Records excerpted from a collection:
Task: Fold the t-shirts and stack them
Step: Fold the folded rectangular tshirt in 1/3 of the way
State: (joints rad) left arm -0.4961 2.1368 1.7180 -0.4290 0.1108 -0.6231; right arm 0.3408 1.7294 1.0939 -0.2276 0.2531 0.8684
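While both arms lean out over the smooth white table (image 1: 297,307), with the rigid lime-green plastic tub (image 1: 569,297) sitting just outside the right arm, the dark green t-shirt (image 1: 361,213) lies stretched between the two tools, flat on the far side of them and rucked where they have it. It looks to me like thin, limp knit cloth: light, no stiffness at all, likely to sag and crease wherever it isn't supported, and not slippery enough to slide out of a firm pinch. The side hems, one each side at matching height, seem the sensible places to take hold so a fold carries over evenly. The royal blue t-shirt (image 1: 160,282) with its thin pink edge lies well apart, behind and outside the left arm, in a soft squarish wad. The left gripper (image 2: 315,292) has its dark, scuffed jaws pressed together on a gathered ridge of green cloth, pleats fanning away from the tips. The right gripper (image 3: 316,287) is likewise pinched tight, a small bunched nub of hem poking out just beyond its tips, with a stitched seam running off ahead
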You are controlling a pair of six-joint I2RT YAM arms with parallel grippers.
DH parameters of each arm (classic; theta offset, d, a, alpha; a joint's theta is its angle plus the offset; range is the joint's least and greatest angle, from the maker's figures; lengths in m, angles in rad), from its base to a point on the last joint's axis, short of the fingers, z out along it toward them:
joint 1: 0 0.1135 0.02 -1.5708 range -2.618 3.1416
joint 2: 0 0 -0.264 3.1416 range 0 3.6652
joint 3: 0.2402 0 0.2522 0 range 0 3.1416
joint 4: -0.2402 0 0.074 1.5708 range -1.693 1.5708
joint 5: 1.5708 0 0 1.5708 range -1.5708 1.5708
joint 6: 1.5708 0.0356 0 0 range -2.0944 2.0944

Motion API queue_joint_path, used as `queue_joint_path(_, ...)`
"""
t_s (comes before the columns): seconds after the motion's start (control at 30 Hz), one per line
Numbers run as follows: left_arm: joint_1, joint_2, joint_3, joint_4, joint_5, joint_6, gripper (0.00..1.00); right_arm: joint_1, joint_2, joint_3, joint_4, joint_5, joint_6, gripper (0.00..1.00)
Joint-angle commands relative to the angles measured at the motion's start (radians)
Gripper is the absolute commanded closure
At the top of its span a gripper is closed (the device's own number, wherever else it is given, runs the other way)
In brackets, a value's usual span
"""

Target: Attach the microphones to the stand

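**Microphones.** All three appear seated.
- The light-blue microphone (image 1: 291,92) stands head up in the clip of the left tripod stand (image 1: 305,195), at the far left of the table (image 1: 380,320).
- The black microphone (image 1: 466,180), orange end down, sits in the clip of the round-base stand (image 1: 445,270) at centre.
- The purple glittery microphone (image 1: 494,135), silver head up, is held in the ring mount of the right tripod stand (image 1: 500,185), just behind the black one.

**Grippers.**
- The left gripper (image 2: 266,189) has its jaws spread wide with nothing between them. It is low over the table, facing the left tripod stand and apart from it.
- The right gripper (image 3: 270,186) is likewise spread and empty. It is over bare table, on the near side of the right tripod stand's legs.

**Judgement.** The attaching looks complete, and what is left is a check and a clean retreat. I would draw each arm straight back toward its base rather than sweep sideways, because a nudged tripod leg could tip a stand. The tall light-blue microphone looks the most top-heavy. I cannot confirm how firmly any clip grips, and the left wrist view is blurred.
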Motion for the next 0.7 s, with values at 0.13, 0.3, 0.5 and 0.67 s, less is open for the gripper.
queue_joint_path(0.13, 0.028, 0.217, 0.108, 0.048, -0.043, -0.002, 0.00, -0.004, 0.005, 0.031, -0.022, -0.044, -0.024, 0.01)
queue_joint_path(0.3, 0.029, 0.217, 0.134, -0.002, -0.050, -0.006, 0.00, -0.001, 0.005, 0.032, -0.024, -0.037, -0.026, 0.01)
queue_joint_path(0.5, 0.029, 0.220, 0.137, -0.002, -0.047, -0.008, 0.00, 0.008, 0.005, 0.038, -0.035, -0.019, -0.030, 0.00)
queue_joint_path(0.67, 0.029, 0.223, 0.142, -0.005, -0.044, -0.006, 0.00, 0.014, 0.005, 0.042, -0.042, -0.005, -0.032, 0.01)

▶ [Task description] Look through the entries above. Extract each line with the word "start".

▶ [Solution for this exercise]
t_s (comes before the columns): seconds after the motion's start (control at 30 Hz), one per line
Joint-angle commands relative to the angles measured at the motion's start (radians)

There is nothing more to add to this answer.